Burringbar's Natasha Seneviratne with her father Dennis Butters who died last year from a stroke.
Burringbar's Natasha Seneviratne with her father Dennis Butters who died last year from a stroke.

'I love you Dad': Tragic death drives mum to national award

THE last words Natasha Seneviratne shared with her father were 'I love you'.

Tragically at 69, Dennis Butters suffered a fatal stroke while driving down Burringbar's main street to get a coffee at the beginning of July last year.

It was a phone call, Natasha would never forget.

To this day, the 43-year-old's voice breaks with grief.

"A man came along and found (Dad's) car stopped in the middle of the main road. He was in the driver's seat. Thankfully he didn't have his foot on the pedal when he suffered the stoke," she explained.

"The guy called the ambulance and pushed his car off the road for safety."

Dennis had a smaller stroke a few years earlier but Natasha knew from her mother's voice on the phone this was different.

Dennis was rushed to the Gold Coast University Hospital and Natasha bundled her own family in the car and drove nine hours from the central coast to be with her parents.

"We spent two weeks with them which thankfully coincided with the school holidays," Natasha explained.

 

Burringbar's Natasha Seneviratne with her father Dennis Butters who died last year from a stroke.
Burringbar's Natasha Seneviratne with her father Dennis Butters who died last year from a stroke.

 

"He was non-responsive. He needed help doing everything.
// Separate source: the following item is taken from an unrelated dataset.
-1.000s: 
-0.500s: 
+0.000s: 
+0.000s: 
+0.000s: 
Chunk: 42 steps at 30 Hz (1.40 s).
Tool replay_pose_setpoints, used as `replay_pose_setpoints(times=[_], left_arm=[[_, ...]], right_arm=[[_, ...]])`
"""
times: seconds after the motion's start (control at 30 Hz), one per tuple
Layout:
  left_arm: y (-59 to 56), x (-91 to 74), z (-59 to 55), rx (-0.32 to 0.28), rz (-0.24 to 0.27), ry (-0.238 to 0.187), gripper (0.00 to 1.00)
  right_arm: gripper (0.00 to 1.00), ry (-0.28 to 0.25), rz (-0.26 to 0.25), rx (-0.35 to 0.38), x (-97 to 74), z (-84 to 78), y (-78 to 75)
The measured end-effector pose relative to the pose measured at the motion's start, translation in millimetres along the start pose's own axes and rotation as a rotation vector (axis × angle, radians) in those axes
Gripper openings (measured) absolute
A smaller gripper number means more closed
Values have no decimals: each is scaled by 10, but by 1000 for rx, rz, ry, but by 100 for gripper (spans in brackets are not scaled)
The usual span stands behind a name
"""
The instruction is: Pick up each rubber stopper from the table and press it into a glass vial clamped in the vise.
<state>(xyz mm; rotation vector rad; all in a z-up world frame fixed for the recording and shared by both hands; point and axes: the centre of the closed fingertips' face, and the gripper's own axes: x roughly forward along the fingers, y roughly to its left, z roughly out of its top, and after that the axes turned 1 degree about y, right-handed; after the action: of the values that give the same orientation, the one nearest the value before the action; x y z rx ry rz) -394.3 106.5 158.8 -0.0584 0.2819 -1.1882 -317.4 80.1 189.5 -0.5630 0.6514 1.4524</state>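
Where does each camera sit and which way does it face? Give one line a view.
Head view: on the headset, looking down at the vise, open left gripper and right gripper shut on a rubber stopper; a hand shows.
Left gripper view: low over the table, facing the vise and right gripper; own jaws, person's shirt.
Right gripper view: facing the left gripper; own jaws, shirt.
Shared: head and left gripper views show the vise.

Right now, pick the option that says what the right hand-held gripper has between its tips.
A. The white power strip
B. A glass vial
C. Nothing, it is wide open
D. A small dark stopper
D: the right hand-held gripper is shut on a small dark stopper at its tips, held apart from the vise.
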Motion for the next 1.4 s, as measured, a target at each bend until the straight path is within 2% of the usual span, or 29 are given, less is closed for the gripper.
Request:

It affected so much of him."

After taking her family home, Natasha flew back herself a few weeks later in August.

He died just three days after the visit.

"It was good because I got to see him that one last time," she said.
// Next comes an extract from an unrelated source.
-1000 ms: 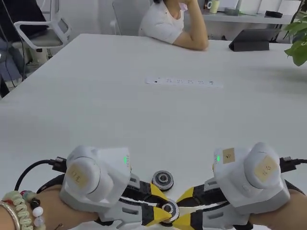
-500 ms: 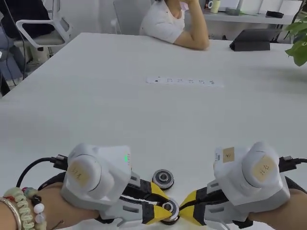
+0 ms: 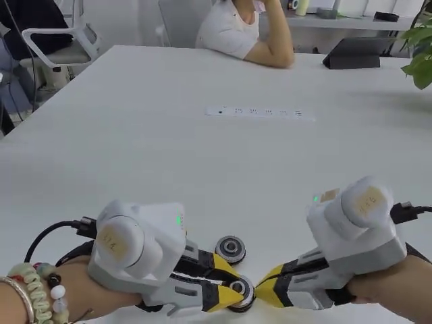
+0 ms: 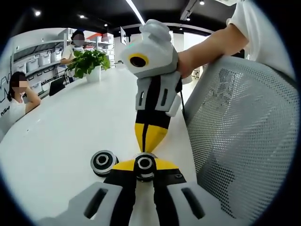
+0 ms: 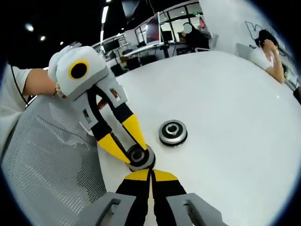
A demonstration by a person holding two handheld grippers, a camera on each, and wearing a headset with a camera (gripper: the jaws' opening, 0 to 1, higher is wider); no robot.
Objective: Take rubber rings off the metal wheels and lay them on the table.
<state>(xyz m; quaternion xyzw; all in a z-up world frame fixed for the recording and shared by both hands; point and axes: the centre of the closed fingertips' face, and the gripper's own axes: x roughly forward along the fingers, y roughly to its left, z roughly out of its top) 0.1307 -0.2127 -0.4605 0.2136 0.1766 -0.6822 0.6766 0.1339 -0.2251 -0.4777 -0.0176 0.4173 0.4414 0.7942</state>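
1. Wheel (image 3: pixel 237 291) is held between the jaws of the left gripper (image 3: pixel 228 290), at the near edge of the bench (image 3: pixel 202 155).
2. The right gripper (image 3: pixel 260 287) is closed, tips touching that wheel's edge.
3. A second wheel (image 3: pixel 231 248) is laid just beside.

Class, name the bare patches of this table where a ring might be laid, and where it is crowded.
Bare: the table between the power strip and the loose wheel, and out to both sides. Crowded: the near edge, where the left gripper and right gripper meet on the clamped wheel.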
"As I was leaving he looked at me and said 'I love you Tash' and I said 'I love you Dad'.

"As hard as it was. it was also good knowing the last things we said I love you."
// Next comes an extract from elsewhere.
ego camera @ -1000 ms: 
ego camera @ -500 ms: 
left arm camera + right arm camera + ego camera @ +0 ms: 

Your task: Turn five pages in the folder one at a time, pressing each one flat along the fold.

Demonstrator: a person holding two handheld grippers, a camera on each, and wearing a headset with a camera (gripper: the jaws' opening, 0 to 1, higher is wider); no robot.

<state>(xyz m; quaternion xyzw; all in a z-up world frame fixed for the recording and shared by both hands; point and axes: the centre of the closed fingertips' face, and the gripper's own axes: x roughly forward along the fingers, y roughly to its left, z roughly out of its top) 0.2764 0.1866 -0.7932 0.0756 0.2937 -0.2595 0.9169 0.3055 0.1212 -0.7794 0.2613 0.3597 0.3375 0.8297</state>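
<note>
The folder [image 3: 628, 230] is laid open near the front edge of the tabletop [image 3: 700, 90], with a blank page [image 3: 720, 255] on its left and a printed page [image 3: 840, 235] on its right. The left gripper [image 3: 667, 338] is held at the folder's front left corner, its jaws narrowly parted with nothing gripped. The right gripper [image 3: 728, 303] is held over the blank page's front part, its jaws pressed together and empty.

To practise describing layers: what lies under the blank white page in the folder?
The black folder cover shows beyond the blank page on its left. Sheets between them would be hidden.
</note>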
Natasha remembers her father as a man of few words who loved his Burringbar farm.

"He worked tirelessly on the farm, ever since I was young," she said.

"He was a painter and worked right up until the end."

Dennis had just finished a lifelong goal of building a two-storey self-contained hut overlooking the rainforest on the farm six months before he passed.

"He was a fit man, at 69 he could still beat you in a race or tug of war," Natasha said.

"He loved fishing, walking on the beach and being on his farm."

 

Natasha Seneviratne
Natasha Seneviratne

 

Struggling through her grief, Natasha hit the internet trying to find as much information on strokes as possible.

She came across the Stroke Foundation, read about the Stride4Stroke campaign and signed up straight away.

"Even though it was too late to help Dad, I wanted to do all I could to help other people and families hopefully to prevent them from going through the pain of losing a love one like I did," Natasha said.

"I was in a bad place and grief had taken over me, I was barely functioning and crying all the time."

Setting herself the goal of completing 500kms, the stay at home mum realised the challenge she had set herself was enormous.

"I wanted it to be a challenge but I realised to hit my goal I would have to walk 21kms a day … I had to break it up and go to the gym three times a day," she said.

"It was hard, I ended up with very painful feet I had to strap up. But I wanted to keep going. I wanted to do it for Dad."

 

Stride for stroke event organised during the family fun day at Burringbar in December.
Stride for stroke event organised during the family fun day at Burringbar in December.

Following a friend's suggestion, Natasha then went on to organise a family fun day at Burringbar Sports Club in honour of her father's memory.

The event brought the community together, raising awareness of stroke and more than $5000 for Stroke Foundation.

"Helping the Stroke Foundation pushed me back into the world. It also helped me show my kids the importance of helping others and that even though I was sad, helping other people it can bring you happiness,'' Natasha said.

For her efforts, Natasha was selected as a Stroke Foundation 2020 Stroke Awards finalist in the Fundraiser of the Year Award category.

"When I was called to let know about the nomination I wasn't expecting it and just broke down, I felt so honoured.

"I wasn't doing it for accolades or for any other reason. I wanted to help other families even though I couldn't help dad. I wanted to stop them going through what I went through loosing Dad.

 

Family fun day at Burringbar in Dec 2019 for the Stroke Foundation.
Family fun day at Burringbar in Dec 2019 for the Stroke Foundation.

"I raised funds to help stroke survivors, help research and raise awareness - a lot of people don't know how serious it is in Australia. It is one of the biggest killers.

"A stroke can happen to anyone at any age and people should learn and recognise the sign of a stroke by remembering The acronym 'FAST'."

Natasha said F stood for face.

"Has the person's face dropped? A is for arms. Can the person raise both their arms? S for speak, is it slurred? And T for time as in call triple-0 immediately," she said.

"The quicker you realise it is happening and the quicker you get to hospital helps with chances of survival."

Award winners will be announced on May 5.